Pregnancy outcome following gestational exposure to TNF-alpha-inhibitors: a prospective, comparative, observational study.

Author information

1
The Israeli Teratology Information Service, Israel Ministry of Health, Jerusalem, Israel; The Hebrew University Hadassah Medical School, Jerusalem, Israel. Electronic address: orna.diav-citrin@moh.health.gov.il.
2
The Division of Clinical Pharmacy, the Hebrew University of Jerusalem, Israel.
3
The Israeli Teratology Information Service, Israel Ministry of Health, Jerusalem, Israel.
4
The Israeli Teratology Information Service, Israel Ministry of Health, Jerusalem, Israel; The Hebrew University Hadassah Medical School, Jerusalem, Israel.

Abstract

OBJECTIVE:

To evaluate pregnancy safety of anti-TNF-α medications.

DESIGN:

Prospective, comparative, observational study done at the Israeli Teratology Information Service between 2002 and 2011.

RESULTS:

83 anti-TNF-α-exposed-pregnancies (97.6% in the first trimester, T1) were followed-up and compared with 86 disease-matched (DM) and 341 non-teratogenic-exposed (NTE) pregnancies.
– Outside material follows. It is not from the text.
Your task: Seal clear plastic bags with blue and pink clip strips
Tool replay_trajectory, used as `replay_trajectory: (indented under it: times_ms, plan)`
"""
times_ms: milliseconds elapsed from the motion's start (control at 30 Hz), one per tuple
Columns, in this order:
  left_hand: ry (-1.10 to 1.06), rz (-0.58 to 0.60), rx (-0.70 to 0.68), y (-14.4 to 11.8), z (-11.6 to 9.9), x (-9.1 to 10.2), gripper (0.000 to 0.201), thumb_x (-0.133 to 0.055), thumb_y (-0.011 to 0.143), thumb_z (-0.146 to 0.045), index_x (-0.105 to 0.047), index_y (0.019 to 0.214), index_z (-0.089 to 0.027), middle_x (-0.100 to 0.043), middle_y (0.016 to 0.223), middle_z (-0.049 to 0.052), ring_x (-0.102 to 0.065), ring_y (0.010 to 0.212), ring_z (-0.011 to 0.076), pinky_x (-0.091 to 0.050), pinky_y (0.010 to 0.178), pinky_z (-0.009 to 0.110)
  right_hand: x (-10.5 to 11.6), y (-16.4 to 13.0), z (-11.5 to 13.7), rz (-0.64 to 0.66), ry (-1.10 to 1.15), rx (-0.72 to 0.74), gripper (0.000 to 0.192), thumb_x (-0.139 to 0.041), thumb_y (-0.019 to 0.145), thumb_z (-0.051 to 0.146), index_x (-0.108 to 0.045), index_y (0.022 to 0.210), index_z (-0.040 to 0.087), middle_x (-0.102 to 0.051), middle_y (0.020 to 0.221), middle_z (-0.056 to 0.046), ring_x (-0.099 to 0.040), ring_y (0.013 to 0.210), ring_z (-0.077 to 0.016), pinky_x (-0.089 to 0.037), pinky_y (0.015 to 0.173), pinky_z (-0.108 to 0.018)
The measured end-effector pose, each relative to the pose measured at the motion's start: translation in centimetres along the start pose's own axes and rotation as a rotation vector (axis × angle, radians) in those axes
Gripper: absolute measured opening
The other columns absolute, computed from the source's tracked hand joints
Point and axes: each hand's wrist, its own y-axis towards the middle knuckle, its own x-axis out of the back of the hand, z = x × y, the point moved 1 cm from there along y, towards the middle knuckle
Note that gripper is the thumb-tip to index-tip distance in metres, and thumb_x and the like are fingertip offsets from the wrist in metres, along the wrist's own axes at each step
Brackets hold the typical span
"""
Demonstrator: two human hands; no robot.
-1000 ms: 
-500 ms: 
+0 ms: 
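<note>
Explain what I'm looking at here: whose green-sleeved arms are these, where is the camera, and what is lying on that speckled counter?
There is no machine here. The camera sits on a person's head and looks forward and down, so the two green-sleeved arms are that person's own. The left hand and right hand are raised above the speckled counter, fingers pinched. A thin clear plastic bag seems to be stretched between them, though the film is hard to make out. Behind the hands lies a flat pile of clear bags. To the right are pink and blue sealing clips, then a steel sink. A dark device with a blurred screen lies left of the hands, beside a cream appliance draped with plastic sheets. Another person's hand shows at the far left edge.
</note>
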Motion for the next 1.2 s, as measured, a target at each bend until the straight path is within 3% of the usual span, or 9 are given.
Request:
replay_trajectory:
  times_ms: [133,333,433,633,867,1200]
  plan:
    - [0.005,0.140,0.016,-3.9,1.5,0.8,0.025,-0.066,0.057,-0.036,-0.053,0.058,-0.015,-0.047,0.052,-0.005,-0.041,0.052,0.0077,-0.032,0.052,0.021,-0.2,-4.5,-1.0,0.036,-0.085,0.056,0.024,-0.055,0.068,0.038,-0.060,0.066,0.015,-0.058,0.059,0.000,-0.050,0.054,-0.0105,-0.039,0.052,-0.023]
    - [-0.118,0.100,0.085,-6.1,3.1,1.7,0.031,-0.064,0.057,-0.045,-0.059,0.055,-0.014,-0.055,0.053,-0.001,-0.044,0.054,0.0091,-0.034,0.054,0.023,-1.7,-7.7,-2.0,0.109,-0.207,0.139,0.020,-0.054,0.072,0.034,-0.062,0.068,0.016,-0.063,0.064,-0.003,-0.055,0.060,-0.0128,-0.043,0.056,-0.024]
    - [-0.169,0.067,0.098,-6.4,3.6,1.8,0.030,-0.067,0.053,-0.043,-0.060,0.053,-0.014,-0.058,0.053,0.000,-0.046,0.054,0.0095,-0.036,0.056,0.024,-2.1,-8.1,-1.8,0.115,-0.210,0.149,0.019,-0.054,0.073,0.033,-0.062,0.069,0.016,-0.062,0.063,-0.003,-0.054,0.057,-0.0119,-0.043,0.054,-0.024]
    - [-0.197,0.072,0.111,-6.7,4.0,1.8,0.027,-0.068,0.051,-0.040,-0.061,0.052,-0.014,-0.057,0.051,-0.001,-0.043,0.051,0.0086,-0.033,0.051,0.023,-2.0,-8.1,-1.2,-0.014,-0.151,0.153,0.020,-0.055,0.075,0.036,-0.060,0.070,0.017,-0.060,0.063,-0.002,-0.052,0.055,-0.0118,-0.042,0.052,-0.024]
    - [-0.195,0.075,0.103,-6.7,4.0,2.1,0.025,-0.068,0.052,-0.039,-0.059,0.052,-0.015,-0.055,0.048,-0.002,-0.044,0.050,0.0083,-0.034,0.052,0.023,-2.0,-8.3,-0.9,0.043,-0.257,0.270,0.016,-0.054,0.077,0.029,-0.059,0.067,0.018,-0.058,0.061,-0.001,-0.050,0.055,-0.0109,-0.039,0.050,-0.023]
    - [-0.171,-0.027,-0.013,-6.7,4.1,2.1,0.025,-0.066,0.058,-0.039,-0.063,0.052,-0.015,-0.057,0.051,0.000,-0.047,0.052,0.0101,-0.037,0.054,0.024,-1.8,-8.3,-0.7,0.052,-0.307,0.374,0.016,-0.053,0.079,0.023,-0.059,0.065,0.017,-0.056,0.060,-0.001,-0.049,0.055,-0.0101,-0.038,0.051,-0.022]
The anti-TNF-α group consisted of 35 infliximab-, 25 etanercept-, and 23 adalimumab-exposed pregnancies. The rate of major congenital anomalies did not significantly differ between the three groups [3/65 (4.6%) (anti-TNF-α, T1), 5/79 (6.3%) (DM), 8/336 (2.4%) (NTE)], even after excluding genetic or cytogenetic anomalies [3/65 (4.6%) (anti-TNF-α, T1), 4/79 (5.1%) (DM), 6/336 (1.8%) (NTE)]. There were no cases of VATER/VACTERL association.

CONCLUSION:

The present study suggests that anti-TNF-α treatment does not pose a major teratogenic risk in humans. This conclusion is based on relatively small numbers of exposed pregnancies and should be interpreted with caution. Larger studies are needed to establish anti-TNF-α pregnancy safety.

KEYWORDS:

Adalimumab; Anti-TNF-α; Autoimmune diseases; Congenital anomalies; Etanercept; Infliximab; Pregnancy

PMID:
24284028
DOI:
10.1016/j.reprotox.2013.11.004
[Indexed for MEDLINE]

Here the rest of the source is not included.